▶ **Source material**:
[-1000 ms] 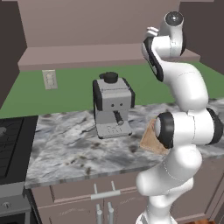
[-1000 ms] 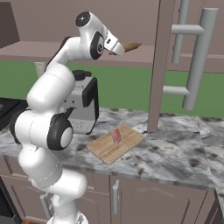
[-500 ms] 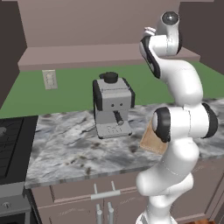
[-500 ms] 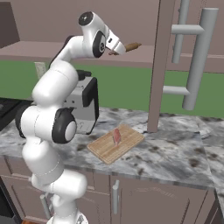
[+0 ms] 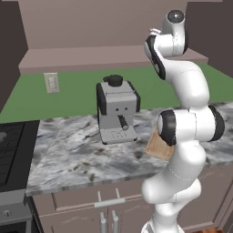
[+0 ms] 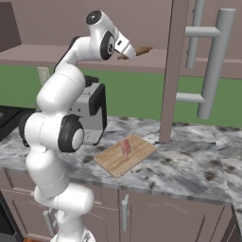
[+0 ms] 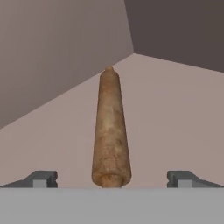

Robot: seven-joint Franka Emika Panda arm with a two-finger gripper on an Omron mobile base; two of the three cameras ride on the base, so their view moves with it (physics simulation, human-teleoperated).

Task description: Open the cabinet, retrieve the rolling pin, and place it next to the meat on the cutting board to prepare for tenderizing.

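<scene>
Taking the grey coffee machine (image 5: 117, 109) as the mark: it stands on the marbled bench (image 6: 189, 163), and the cutting board (image 6: 125, 154) lies flat on the bench just beside it, on the side toward the open cabinet door (image 6: 174, 71). The meat (image 6: 126, 146) rests on the board, on the part nearer the door. In the left base view a corner of the board (image 5: 159, 146) peeks out from behind the arm's elbow.

Higher than the machine and farther back, the hand (image 6: 126, 53) is raised to the shelf inside the cabinet (image 6: 208, 61). Its two fingertips (image 7: 43, 178) are spread wide, one on each side of the rolling pin (image 7: 111, 131), with open space between each tip and the wood. The pin lies on the pale shelf floor, lengthwise away from the hand, its near end between the tips and its far end pointing toward the inner corner of the cabinet. In the right base view the pin (image 6: 142, 49) sticks out past the hand toward the door with its long silver bar handle (image 6: 212, 66).
</scene>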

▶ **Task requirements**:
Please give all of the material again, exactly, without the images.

▶ **Finished exercise**:
[-1000 ms] 
[-1000 ms] 
[-500 ms] 
[-500 ms] 
[+0 ms] 
[+0 ms] 
[+0 ms] 

Robot: seven-joint Franka Emika Panda arm with a two-finger gripper on an Omron mobile base; two of the three cameras ride on the base, so their view moves with it (physics simulation, human-teleoperated).

Task description: Open the cabinet, retrieve the rolling pin, and place it next to the meat on the cutting board to prepare for tenderizing.

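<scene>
Taking the grey coffee machine (image 5: 117, 109) as the mark: it stands on the marbled bench (image 6: 189, 163), and the cutting board (image 6: 125, 154) lies flat on the bench just beside it, on the side toward the open cabinet door (image 6: 174, 71). The meat (image 6: 126, 146) rests on the board, on the part nearer the door. In the left base view a corner of the board (image 5: 159, 146) peeks out from behind the arm's elbow.

Higher than the machine and farther back, the hand (image 6: 126, 53) is raised to the shelf inside the cabinet (image 6: 208, 61). Its two fingertips (image 7: 43, 178) are spread wide, one on each side of the rolling pin (image 7: 111, 131), with open space between each tip and the wood. The pin lies on the pale shelf floor, lengthwise away from the hand, its near end between the tips and its far end pointing toward the inner corner of the cabinet. In the right base view the pin (image 6: 142, 49) sticks out past the hand toward the door with its long silver bar handle (image 6: 212, 66).
</scene>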

The exercise requires no additional output.